XFEL: How electrons actually behave in warm dense matter
How electrons actually behave in warm dense matter
Experimental setup at the HED-HIBEF instrument (Photo: European XFEL)
In warm dense matter, electron density oscillates. The collective oscillations are called plasmons. They carry important information and can be observed using X-rays, resulting in scattering spectra – abstract images captured by a detector. In many experiments, these spectra are interpreted using simplified uniform electron gas models.
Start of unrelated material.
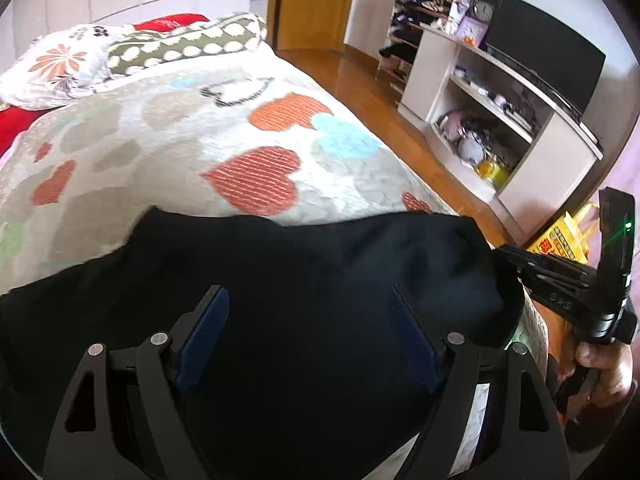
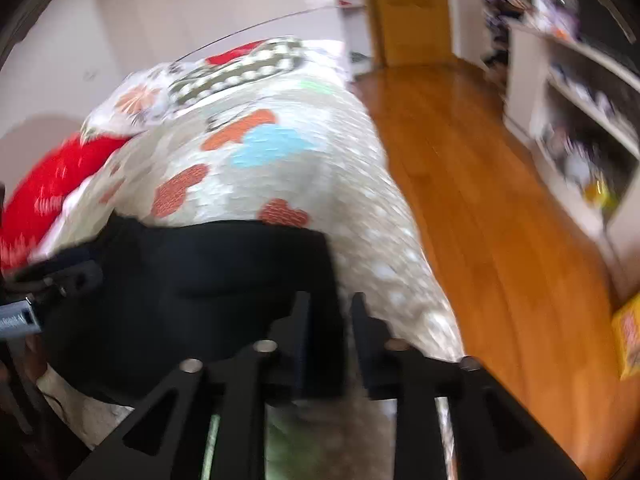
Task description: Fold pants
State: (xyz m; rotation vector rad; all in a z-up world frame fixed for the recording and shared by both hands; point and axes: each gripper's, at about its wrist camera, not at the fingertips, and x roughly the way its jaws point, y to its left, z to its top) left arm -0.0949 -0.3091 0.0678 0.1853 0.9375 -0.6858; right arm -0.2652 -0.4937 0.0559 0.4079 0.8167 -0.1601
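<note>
Hand-held gripper — above black pants

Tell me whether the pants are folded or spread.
Cannot tell: the black pants lie on the bed as one dark mass; no legs or creases show.

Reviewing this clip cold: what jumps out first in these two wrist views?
The black pants fill the foreground, lying in a dark mass on the near end of the heart-patterned blanket. The left gripper hovers open over the middle of the pants, while the right gripper sits at the pants' right edge beside the wooden floor. A white shelf unit with a dark screen stands on the right.
</note>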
However, the new measurements show that, for warm dense aluminium, these models consistently overestimate the plasmon energy by up to about 25 per cent (about 8 electronvolts) and fail to reproduce the full measured shape of the signal.
“Our measurements are precise enough to clearly distinguish between competing models,” says Thomas Preston of European XFEL. “That is important because these models are widely used to diagnose extreme states of matter. If the model is incorrect, that leads to inaccurately inferred properties.” The electron behaviour affects predictions of opacity, optical properties, electrical conductivity, and energy transport, for instance.
X-ray measurement of collective electron oscillations in shock-compressed aluminium. The measured plasmon energies (red) agree with time-dependent density functional theory (TDDFT, blue), while simpler electron-gas models (LFC and RPA, orange and green) overestimate the energy. (Illustration: European XFEL)
“Even for aluminium, often treated as a simple metal, the electron response is not described well by overly uniform models once the material is driven into this extreme regime,” says Dmitrii Bespalov, first author of the study. “Only when we account for the real disordered structure do theory and experiment agree.” The same experimental approach can be extended to other materials and to higher temperatures, including conditions relevant to planetary interiors and fuel targets used for laser fusion.
The experiment was conducted at the high energy density instrument (HED-HIBEF) at European XFEL, using the powerful nanosecond DiPOLE laser. The laser compressed a thin aluminium foil to a pressure of around 50 gigapascals (500,000 times atmospheric pressure) and a temperature of approximately 7000 Kelvin (about 6700 degrees Celsius). Before the shock wave broke out of the rear surface of the aluminium, ultrashort X-ray pulses from the European XFEL probed the sample and recorded the plasmon signal. Using multiple methods simultaneously – X-ray Thomson scattering, X-ray diffraction, and independent shock diagnostics – enabled the researchers to benchmark theory against a well-constrained experimental state. Scientists from more than a dozen international institutions contributed to the study.